__To do__
Starting at the first line of the listing below and ending at the line with "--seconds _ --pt", copy each line exactly.
─── Collected data
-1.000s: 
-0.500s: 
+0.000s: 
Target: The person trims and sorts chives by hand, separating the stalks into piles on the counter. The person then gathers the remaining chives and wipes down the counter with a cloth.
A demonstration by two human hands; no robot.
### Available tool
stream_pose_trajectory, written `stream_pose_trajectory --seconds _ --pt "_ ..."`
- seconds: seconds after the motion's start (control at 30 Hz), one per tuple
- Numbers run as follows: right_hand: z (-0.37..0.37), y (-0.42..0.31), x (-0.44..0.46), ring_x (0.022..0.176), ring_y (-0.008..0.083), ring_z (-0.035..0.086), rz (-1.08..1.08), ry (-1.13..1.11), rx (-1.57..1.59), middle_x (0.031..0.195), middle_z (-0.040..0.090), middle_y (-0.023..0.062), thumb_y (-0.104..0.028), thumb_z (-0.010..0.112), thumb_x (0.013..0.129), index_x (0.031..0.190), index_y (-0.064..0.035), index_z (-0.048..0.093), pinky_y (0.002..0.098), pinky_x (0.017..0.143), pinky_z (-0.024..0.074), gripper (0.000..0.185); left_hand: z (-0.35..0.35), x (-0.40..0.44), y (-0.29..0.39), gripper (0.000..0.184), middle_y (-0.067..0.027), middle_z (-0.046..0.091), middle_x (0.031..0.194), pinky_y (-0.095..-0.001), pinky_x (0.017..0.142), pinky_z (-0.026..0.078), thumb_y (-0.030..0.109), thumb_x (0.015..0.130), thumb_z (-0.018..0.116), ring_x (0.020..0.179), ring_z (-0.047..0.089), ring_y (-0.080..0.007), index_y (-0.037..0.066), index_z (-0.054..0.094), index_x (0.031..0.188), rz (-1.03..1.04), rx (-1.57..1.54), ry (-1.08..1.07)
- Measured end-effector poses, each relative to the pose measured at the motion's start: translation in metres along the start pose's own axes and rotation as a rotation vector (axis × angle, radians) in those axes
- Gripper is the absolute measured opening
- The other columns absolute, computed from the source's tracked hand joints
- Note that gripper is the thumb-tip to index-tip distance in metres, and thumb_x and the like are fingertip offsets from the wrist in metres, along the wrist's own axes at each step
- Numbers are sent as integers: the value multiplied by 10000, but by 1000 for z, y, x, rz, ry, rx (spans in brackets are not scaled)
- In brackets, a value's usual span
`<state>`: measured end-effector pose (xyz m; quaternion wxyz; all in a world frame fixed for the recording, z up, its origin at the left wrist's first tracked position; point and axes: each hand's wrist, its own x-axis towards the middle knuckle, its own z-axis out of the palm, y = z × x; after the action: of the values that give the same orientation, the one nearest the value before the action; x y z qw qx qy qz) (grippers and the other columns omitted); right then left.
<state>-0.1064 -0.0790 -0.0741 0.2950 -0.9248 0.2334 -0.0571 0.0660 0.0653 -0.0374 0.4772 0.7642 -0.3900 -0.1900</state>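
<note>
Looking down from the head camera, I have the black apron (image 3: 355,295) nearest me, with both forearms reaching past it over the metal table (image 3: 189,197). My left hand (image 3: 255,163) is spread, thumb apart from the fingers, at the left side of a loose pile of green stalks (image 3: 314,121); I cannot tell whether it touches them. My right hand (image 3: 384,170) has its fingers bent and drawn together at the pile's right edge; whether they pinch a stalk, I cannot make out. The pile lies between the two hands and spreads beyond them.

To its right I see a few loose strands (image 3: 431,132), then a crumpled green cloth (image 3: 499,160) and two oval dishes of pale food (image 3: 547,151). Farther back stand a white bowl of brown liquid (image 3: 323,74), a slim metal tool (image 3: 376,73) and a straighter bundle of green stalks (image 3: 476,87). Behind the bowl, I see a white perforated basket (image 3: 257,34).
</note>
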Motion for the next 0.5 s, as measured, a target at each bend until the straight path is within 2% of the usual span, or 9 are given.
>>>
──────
__Answer box__
-1.000s: 
-0.500s: 
+0.000s: 
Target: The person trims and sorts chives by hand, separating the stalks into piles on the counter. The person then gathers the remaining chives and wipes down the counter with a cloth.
A demonstration by two human hands; no robot.
### Available tool
stream_pose_trajectory, written `stream_pose_trajectory --seconds _ --pt "_ ..."`

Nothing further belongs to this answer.